HARD TIMES AND ATTITUDE ADJUSTMENTS
Despite a bright career in Belgium, the work and stress took a toll. “My illness must have been a long time in the making with several setbacks and other difficulties over the years. Three years ago I was diagnosed with mononucleosis, which lead to my eventual burnout. It took me a long time to accept it, and in the end I just fell apart. I saw a doctor who told me that I was experiencing burnout and that I needed to acknowledge it. I went home and cried my eyes out, and my husband had to remind me to be grateful that it wasn’t cancer or worse. From that point on I thought about my life differently, changed the people I surrounded myself with and stopped doing things that didn’t matter. I quit putting myself in positions I had convinced myself were important but, in truth, didn’t matter. I used to say yes to everything, and I’ve stopped that and now choose only what I think is interesting and right for me.

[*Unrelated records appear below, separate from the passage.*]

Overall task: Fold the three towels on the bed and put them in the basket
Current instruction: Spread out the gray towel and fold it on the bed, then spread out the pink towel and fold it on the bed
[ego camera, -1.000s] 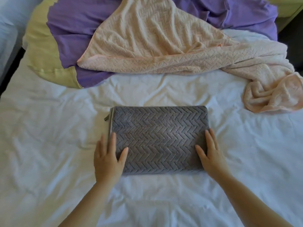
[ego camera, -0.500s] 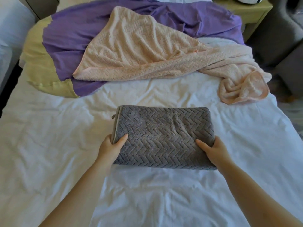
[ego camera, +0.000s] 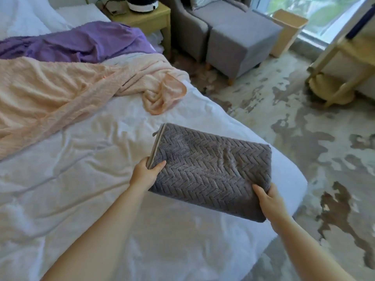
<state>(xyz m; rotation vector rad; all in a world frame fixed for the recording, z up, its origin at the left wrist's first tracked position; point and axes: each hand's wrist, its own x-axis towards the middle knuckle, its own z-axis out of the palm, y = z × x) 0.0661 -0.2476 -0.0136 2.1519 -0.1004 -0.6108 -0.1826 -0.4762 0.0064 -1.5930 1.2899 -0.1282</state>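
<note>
Half a second ago you had the folded grey towel [ego camera: 211, 171] gripped low over the middle of the bed [ego camera: 81, 179]; now it is lifted clear of the sheet and tilted, out over the bed's right corner, and your view has swung right to take in the carpet [ego camera: 304, 138] and a grey footstool [ego camera: 239, 41]. Your left hand [ego camera: 145, 173] clamps the towel's left end and your right hand [ego camera: 269, 201] its near right corner, each with the thumb on top; the fingers underneath are hidden. The peach towel [ego camera: 60, 94] lies unfolded where it was, running off the left edge, and it covers part of the crumpled purple towel [ego camera: 81, 43] behind it. A tan open-topped bin [ego camera: 288, 27] stands by the window; you cannot tell whether it is the basket.
</note>
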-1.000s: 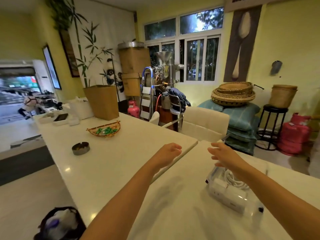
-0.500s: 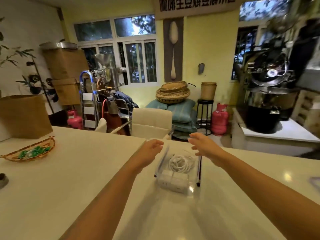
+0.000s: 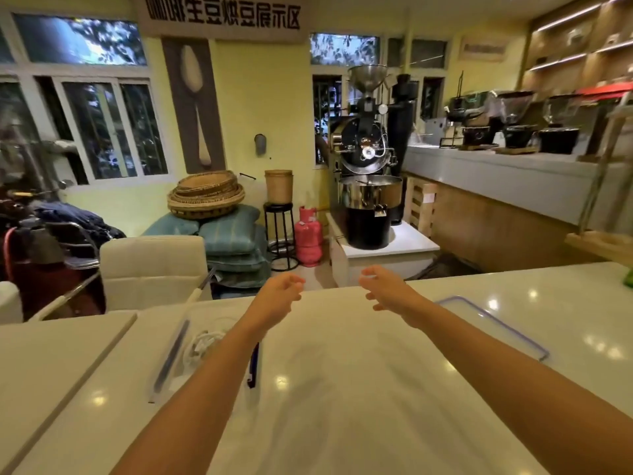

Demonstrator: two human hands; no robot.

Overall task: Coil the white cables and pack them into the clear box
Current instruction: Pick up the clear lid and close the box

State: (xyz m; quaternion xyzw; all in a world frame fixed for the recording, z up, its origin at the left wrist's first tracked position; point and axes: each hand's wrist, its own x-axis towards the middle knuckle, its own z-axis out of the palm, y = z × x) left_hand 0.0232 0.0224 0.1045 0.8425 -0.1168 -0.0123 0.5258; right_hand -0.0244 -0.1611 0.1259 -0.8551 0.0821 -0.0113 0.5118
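Both arms reach out over a white counter [image 3: 342, 389], the left hand [image 3: 279, 296] and right hand [image 3: 385, 289] loosely open, fingers curled, holding nothing. The clear box [image 3: 178, 341], a white cable [image 3: 202, 341] coiled inside, sits under the left forearm. Its lid [image 3: 493, 325] lies flat beside the right forearm.

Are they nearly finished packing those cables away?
Nearly. White cable already lies coiled inside the clear box. Left hand and right hand are both empty. The lid lies apart on the counter, not yet fitted.
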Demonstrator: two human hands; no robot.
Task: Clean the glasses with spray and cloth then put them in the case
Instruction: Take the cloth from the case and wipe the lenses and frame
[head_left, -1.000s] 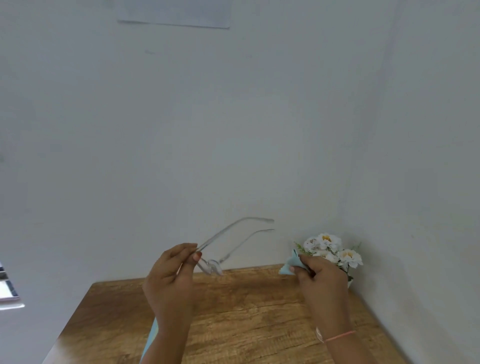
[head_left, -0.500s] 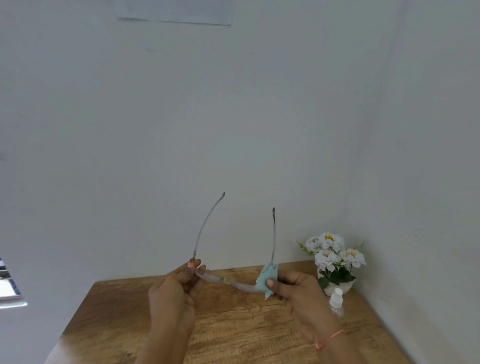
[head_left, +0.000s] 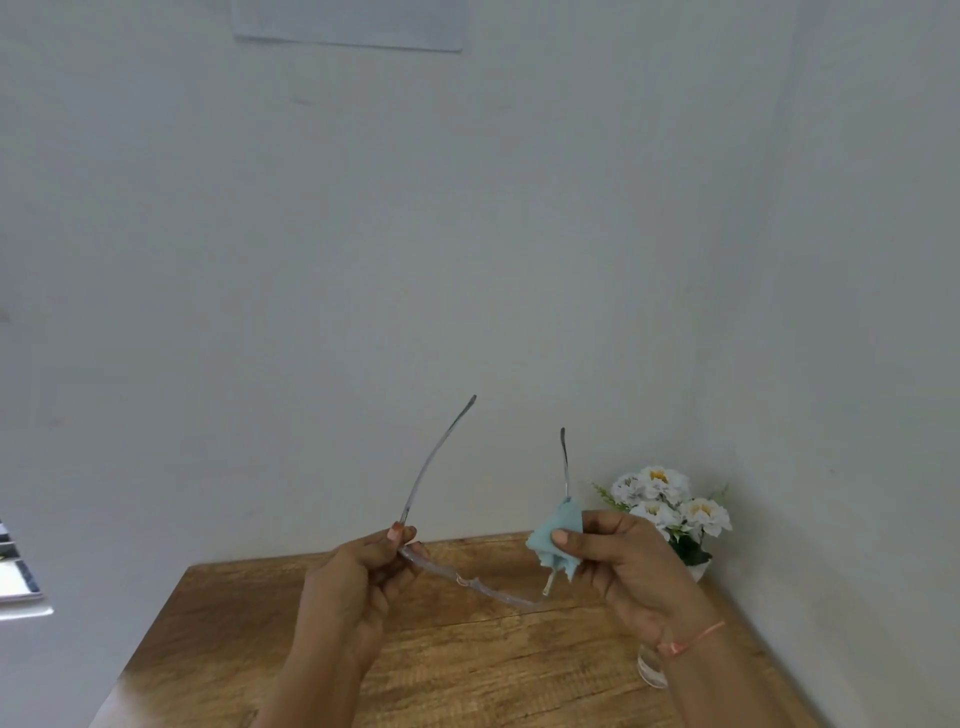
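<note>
Clear-framed glasses (head_left: 470, 581) are held up above the wooden table (head_left: 467, 670), their two temple arms pointing up toward the wall. My left hand (head_left: 358, 577) pinches the left end of the frame near the hinge. My right hand (head_left: 623, 561) pinches a light blue cloth (head_left: 556, 535) folded around the right end of the frame, thumb on the near side. A clear spray bottle (head_left: 652, 670) stands on the table behind my right wrist, mostly hidden. No case is in view.
A small pot of white flowers (head_left: 670, 506) stands in the back right corner against the wall. The table meets walls at the back and right. A sheet of paper (head_left: 348, 23) hangs high on the wall.
The glasses turned from temples pointing right to temples pointing up, front stretched between both hands. My right hand brought the cloth from near the flowers onto the right end of the frame.
</note>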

When I was working on this book in Iceland over the summer, there was a lot to do in only one month, but I’ve reconceived how I work and take better care of myself. If I feel stress coming on or insecurity I shut off the computer, take the dog for a walk or watch a show and clear my mind.” When asked for the secret behind this newfound wellbeing in her life, she says she doesn’t overthink things anymore. “I believe that your attitude has a profound impact on how your life unfolds. I used to judge others and got jealous and was quick to go on the defensive. But I’ve learned to take a breath and try to see the positive in life and focus on that. I choose to believe my glass is half full. I learned to be satisfied even when I don’t have much and to be grateful for what I’ve been given. I’m a modest person and don’t live like some celebrity, but more like a regular person and people like that,” Dagný Rós says in closing, seemingly quite content with her life and the adventure she has created for herself in Belgium.